The Beauty of Manc Slang

The beautiful thing about the way we talk is that we are all common as muck, and we actually embrace it. There's not a single word we would contemplate saying, and we suppose that's why we speak our minds. 'You'll never find a dishonest Manc, cock' That's what my nanna used to say when attempting to explain why the times have changed. How she could leave the door open and wander in and out of the neighbour's houses, and no one would ever steal a thing. 'It's bobbins nowadays' she'd follow up with, and despite being a seamstress in her earlier years, this has nothing to do with sewing.

In this blog, we've decided to put together a collection of our favourite Mancisms. Some of that famous slang from the dirty northern city. How many of these have you used?

  1. Gagging or Gasping - If we say either of these two belters, we are severely in need of something. You can be gagging for a glass of water after getting off from the old bill. Or you can be gasping for a brew. The most common uses are. 'I'm gagging for a pint' or 'lend us a fag Maxine I'm gasping'. Which means you're making the drinks because I'm knackered.
  2. Mither - To be bothered by someone else who is being overly annoying.
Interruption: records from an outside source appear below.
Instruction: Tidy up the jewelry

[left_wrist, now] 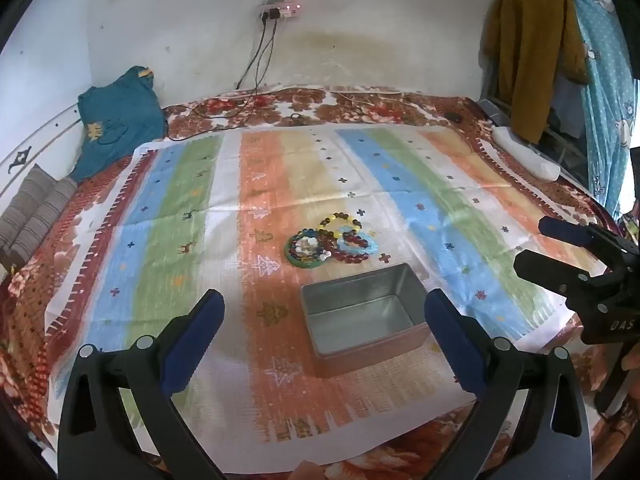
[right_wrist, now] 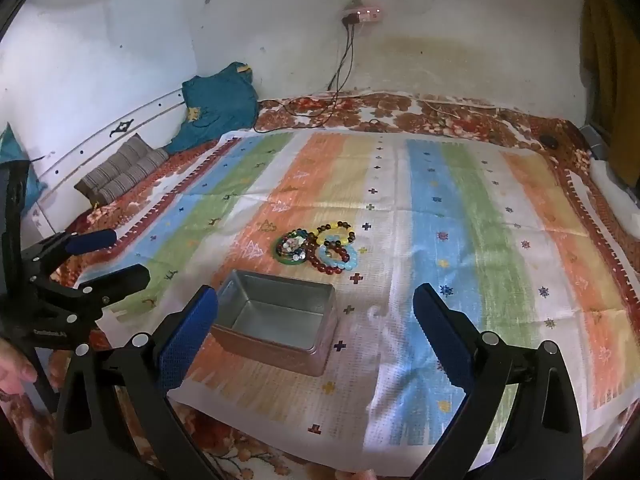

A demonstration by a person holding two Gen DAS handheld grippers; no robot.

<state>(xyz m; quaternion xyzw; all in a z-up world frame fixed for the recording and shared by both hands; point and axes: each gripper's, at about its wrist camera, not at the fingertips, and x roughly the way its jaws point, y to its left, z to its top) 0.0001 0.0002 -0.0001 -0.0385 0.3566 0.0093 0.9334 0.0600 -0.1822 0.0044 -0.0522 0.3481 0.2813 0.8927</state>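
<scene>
A small heap of bracelets (left_wrist: pixel 332 240) (right_wrist: pixel 316 248) lies mid-mat: a green bangle (left_wrist: pixel 304 264) with small pieces inside it, a yellow bead ring (left_wrist: pixel 340 219), a pale blue one (left_wrist: pixel 370 245) and dark red beads (left_wrist: pixel 352 257). Just in front of the heap stands an empty metal tin (left_wrist: pixel 360 320) (right_wrist: pixel 276 320). My left gripper (left_wrist: pixel 324 296) is open above the mat, with the tin beyond its fingers and nothing between them. My right gripper (right_wrist: pixel 315 291) is open too and holds nothing. Each gripper shows in the other's view: the right one (left_wrist: pixel 534 242), the left one (right_wrist: pixel 127 254).
A striped mat (left_wrist: pixel 200 220) covers a flowered bedsheet (left_wrist: pixel 360 108). Teal cloth (left_wrist: pixel 120 120) and a striped cushion (left_wrist: pixel 36 208) lie at the back left. Cables run from a wall socket (left_wrist: pixel 278 10) onto the bed. A white object (left_wrist: pixel 524 154) and hanging clothes (left_wrist: pixel 532 48) are at the right. A hand (right_wrist: pixel 12 372) holds the left gripper.
</scene>
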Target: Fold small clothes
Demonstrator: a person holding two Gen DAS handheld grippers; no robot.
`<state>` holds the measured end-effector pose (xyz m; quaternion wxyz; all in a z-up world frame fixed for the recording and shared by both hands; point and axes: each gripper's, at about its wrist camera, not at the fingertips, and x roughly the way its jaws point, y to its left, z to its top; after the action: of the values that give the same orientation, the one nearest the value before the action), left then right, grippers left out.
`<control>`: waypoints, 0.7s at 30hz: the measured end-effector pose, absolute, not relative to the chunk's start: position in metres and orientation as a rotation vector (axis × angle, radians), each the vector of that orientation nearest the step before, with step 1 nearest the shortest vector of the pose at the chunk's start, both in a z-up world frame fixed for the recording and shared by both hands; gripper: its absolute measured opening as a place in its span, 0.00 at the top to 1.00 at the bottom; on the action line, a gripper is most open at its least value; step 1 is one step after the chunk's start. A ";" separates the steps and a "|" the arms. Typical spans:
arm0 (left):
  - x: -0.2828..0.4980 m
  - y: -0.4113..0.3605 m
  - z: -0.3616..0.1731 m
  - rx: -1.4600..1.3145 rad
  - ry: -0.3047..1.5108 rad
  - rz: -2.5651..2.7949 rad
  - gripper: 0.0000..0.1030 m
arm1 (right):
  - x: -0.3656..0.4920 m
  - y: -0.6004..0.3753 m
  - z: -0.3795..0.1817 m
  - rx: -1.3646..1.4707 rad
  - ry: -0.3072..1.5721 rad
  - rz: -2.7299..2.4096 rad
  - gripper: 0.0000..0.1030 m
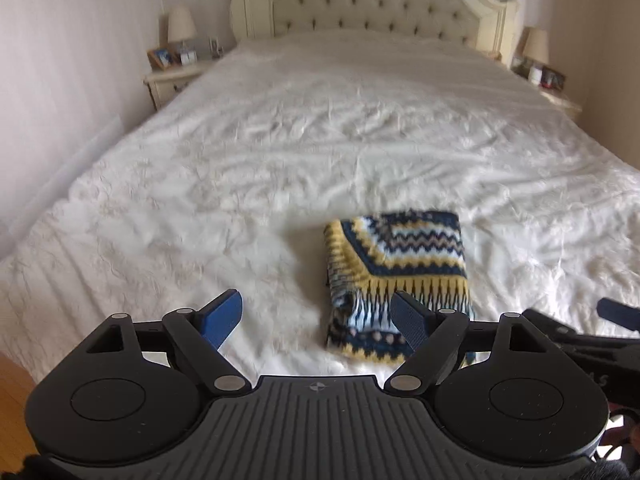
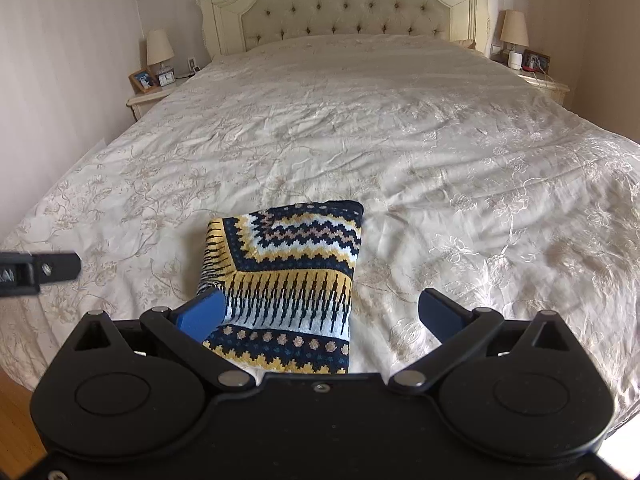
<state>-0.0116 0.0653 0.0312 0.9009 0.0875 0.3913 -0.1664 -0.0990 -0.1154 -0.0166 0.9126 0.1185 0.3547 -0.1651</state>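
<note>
Left wrist view: the left tongs (image 1: pixel 318 318) stand spread wide, both blue pads visible and nothing between them. A folded knit sweater (image 1: pixel 396 268), patterned in navy, yellow, white and pale blue zigzags, lies flat on the bed (image 1: pixel 240 160) just ahead of the left tongs and toward their right side; the right-hand pad overlaps its near edge in the picture, but contact cannot be confirmed. Part of the right tongs shows at the far right edge of this view, near the sweater's near right corner. Right wrist view: the right tongs (image 2: pixel 326 314) are likewise spread wide and grip nothing. The sweater (image 2: pixel 288 268) sits directly ahead of them, between the two pads and nearer the left-hand one, which overlaps its near left corner; whether it touches cannot be told. The right-hand pad stands apart from the cloth, over bare bedspread. A dark piece of the left tongs enters at the left edge of this view, beside the sweater and clear of it. Beyond the sweater, a tufted headboard (image 2: pixel 344 0) closes the far end of the bed, with a lamp (image 2: pixel 160 52) on a nightstand at either side.
</note>
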 end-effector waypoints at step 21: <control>-0.028 0.049 0.004 0.207 0.997 -0.383 0.21 | -0.118 -0.117 -0.012 0.215 0.762 -0.361 0.00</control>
<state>-0.0284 0.0493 0.0039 0.8558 0.0986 0.4741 -0.1822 -0.1180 -0.1168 -0.0116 0.9069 0.1043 0.3689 -0.1751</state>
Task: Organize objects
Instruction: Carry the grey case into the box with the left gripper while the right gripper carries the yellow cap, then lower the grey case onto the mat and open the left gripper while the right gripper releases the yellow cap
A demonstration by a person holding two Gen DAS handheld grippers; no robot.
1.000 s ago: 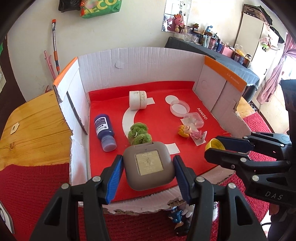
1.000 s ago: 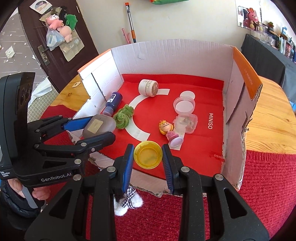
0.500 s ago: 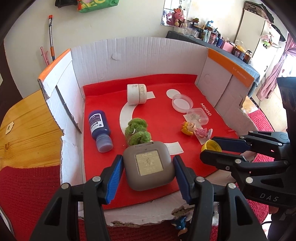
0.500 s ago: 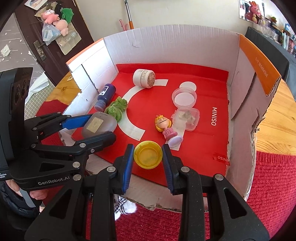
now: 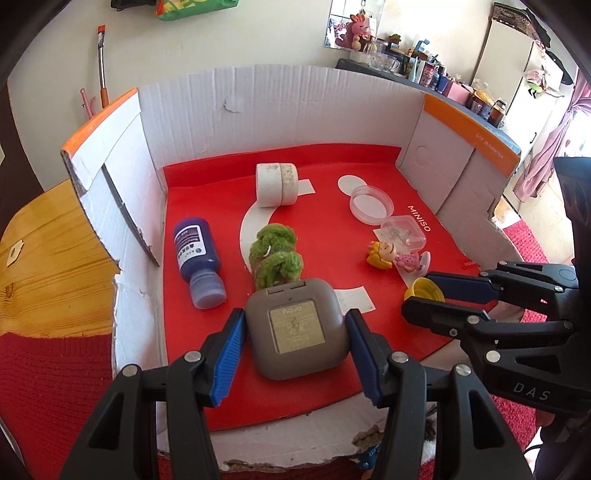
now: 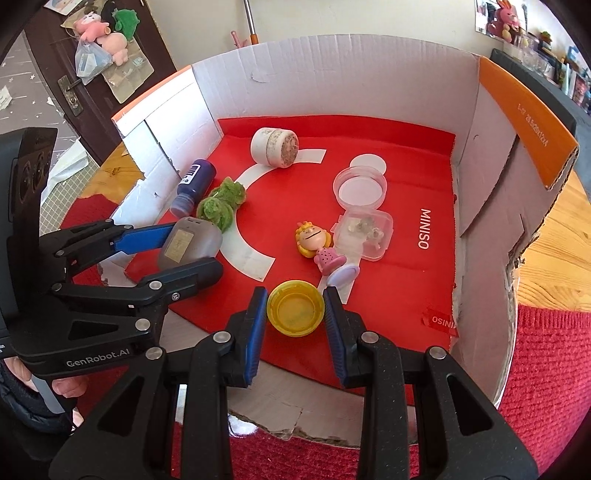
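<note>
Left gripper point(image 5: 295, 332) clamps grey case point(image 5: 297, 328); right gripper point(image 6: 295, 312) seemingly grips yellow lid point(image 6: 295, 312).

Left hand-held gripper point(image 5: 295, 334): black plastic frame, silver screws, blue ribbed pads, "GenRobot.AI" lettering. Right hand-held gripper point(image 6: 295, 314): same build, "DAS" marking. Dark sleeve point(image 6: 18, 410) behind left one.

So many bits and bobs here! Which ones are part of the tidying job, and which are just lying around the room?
Part of the job:
- grey case, in the left claw
- yellow lid, in the right claw
- cardboard box
- blue bottle, green pompoms, doll, clear tubs, already in the box

Just lying about:
- plush toys on the door
- jars on the far shelf
</note>
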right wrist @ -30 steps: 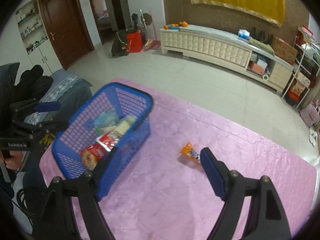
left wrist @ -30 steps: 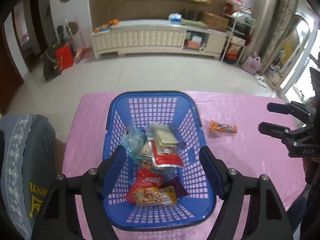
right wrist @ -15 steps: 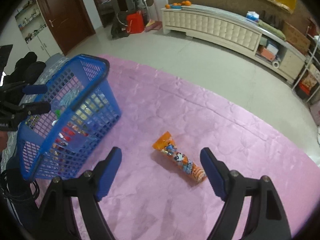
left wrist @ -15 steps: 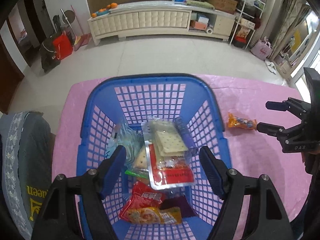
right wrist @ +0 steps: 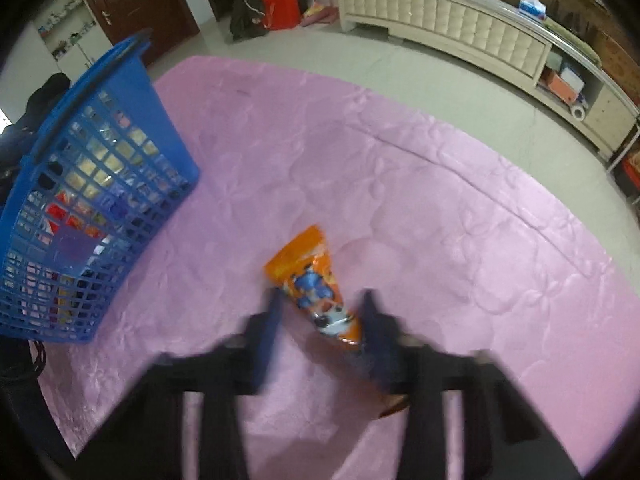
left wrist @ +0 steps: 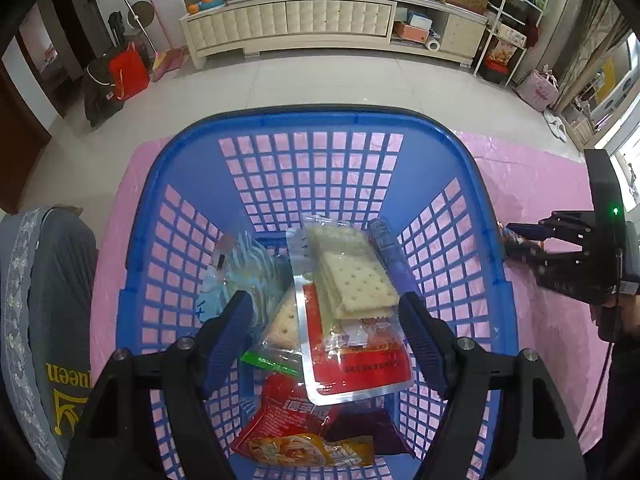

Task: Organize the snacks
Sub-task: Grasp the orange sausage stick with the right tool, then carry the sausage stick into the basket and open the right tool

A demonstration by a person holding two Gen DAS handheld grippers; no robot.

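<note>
An orange snack packet lies on the pink tablecloth. My right gripper straddles its lower half, and its blurred jaws are closing with the packet between them and slim gaps still showing at the pads. To the left stands the blue mesh basket, holding several snack packets. My left gripper hangs open inside the basket, just above a clear packet of crackers, with a red packet nearer me. In the left wrist view my right gripper shows low at the basket's right side.
The basket stands at the table's left end, next to a grey chair back. Beyond the table's far edge are tiled floor and a long white cabinet. Open pink cloth stretches right of the orange packet.
Both grippers have come down. The left one sank into the basket. The right one dropped over the orange packet and its jaws have narrowed from wide open.
</note>
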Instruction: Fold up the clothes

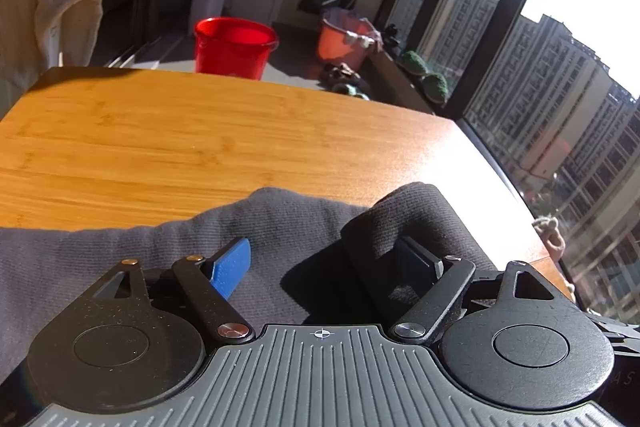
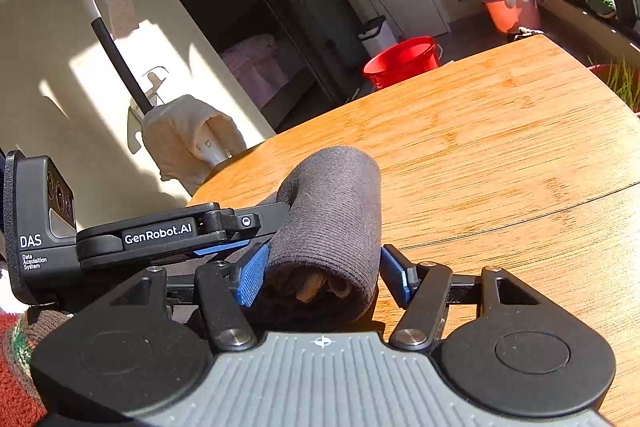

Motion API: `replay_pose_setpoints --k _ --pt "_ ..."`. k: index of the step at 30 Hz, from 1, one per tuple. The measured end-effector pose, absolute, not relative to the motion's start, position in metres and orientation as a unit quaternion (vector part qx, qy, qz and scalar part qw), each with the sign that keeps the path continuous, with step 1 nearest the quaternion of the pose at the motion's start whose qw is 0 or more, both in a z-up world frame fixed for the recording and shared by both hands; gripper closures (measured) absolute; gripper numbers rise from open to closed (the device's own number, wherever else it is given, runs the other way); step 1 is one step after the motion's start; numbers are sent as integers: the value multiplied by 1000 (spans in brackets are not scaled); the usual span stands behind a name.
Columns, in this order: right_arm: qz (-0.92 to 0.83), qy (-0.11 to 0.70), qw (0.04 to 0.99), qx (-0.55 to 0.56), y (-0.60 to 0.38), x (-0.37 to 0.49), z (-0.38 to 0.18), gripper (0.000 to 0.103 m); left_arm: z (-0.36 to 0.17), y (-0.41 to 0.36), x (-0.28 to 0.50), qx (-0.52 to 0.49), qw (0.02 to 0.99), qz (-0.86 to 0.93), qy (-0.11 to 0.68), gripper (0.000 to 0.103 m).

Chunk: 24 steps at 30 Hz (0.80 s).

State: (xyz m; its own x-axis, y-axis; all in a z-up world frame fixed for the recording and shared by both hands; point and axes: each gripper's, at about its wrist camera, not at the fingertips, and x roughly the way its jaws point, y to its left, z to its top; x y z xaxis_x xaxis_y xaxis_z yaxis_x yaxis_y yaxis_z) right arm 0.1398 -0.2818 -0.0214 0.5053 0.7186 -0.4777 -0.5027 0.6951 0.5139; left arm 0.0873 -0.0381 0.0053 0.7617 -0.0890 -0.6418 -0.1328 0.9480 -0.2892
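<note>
- The grey cloth (image 1: 132, 251) lay on the wooden table (image 1: 200, 131), close to the near edge.
- One end of it was rolled into a fat tube, the roll (image 2: 336, 211). The rest lay flat and spread out to the left.
- The step looked like the middle of folding: the cloth was being rolled or turned over on itself, and it was not yet a neat pile.
- The right gripper (image 2: 324, 275) had its two blue pads set wide, one on each side of the roll. The left pad touched the roll. The right pad sat just beside it, so it did not look like a tight squeeze.
- The left gripper (image 1: 320, 263) was also set wide. Its right finger was tucked inside a dark fold of the cloth, and its left blue pad (image 1: 232, 267) hung over the flat part.
- The left gripper reached in from the side, right next to the roll.
- Next, both tongs would likely need to pinch and move together, so the roll stayed even and did not flop open.
</note>
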Motion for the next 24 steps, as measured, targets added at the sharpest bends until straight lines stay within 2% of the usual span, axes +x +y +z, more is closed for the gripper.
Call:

Or to not be bothered with doing something yourself. You can say, 'will you stop chewing ear and mithering me' or you can go with, 'I can't be mithered.' Both Manc at its finest. The most common use would be from a young mother to her infant, 'Chardonnay will you stop mithering me'. Which also means, although you haven't spoken in hours, I can't be bothered with you now either.
  3. Our Kid - A term of endearment that is usually reserved only for your siblings. You would imagine it's used only for brothers, but it isn't your sister shall also be 'our kid' when needed. Most commonly you will hear 'I can't come out tonight, I'm looking after our kid'. Which also means, I can't be bothered coming out so I will use my sibling as an excuse.
  4. Snide - Can mean both fake goods, or when you're not very nice to someone. Most of the time, the term snide will be used when you've been a little bit petty but not overly horrible. Most commonly, 'You were well snide to Jenna before.' or 'Those trainers are deffo snide.' Which also means your trainers, even if they are legitimate are sh*t.
  5. Scran - Is simply food, usually a lot of it. Like an amount, you wouldn't normally eat unless wanting to use the definition scran. You'll hear, 'I need a massive scran' which means if there is an all you can eat buffet open, let's go there.
  6. Mint - Exceptionally good. Not to be confused with everyone's favourite flavour of chewing gum, because absolutely nobody should like Hubba Bubba, unless you are under the age of 10. You will hear, 'Oh my god, that is absolutely mint." Which translates to, I didn't believe anything could ever be that good.
  7. Angin' - Absolutely disgusting, vile, repulsive. Normally 'angin' is reserved for something which really petrifies the senses. For example, 'Wow, who has made that smell, that's absolutely angin.' Which to non-mancs means, I can't believe someone has passed wind that smells like roadkill.
  8. Buzzin - Overcome with excitement, the level of which only comes around once in a blue moon. All Mancs love the term buzzin even more, since finding out that the bees on the dustbins actually represent the city's worker bee emblem. You'll hear, 'I'm buzzin about going out on Friday.' Which literally means, I'm so excited about going out on Friday because I can forget about my job and end up so drunk I get the uber driver to stop at Kebabish.
  9. Chufty Badge - An invisible award for doing something which everyone else deems as insignificant. This is one of Manchester's absolute go-to sayings, and we love it. You'll likely hear, 'Oh, well done, do you want a chufty Badge?' Which literally translates to, 'Oh you've managed to do something even a toddler can do, shall we all give you a round of applause and celebrate?'
  10. Dinner - Finally and rather controversially. Dinner is the midday meal, not lunch, brunch or whatever other ridiculous names you may call it; It's dinner. You'll hear 'I'm going to my nannas for Sunday dinner' Which means, I am going to see my grandmother because she makes a legendary Sunday dinner, but talks about nonsense like how things used to be safer back in her day. Which literally led to writing this blog.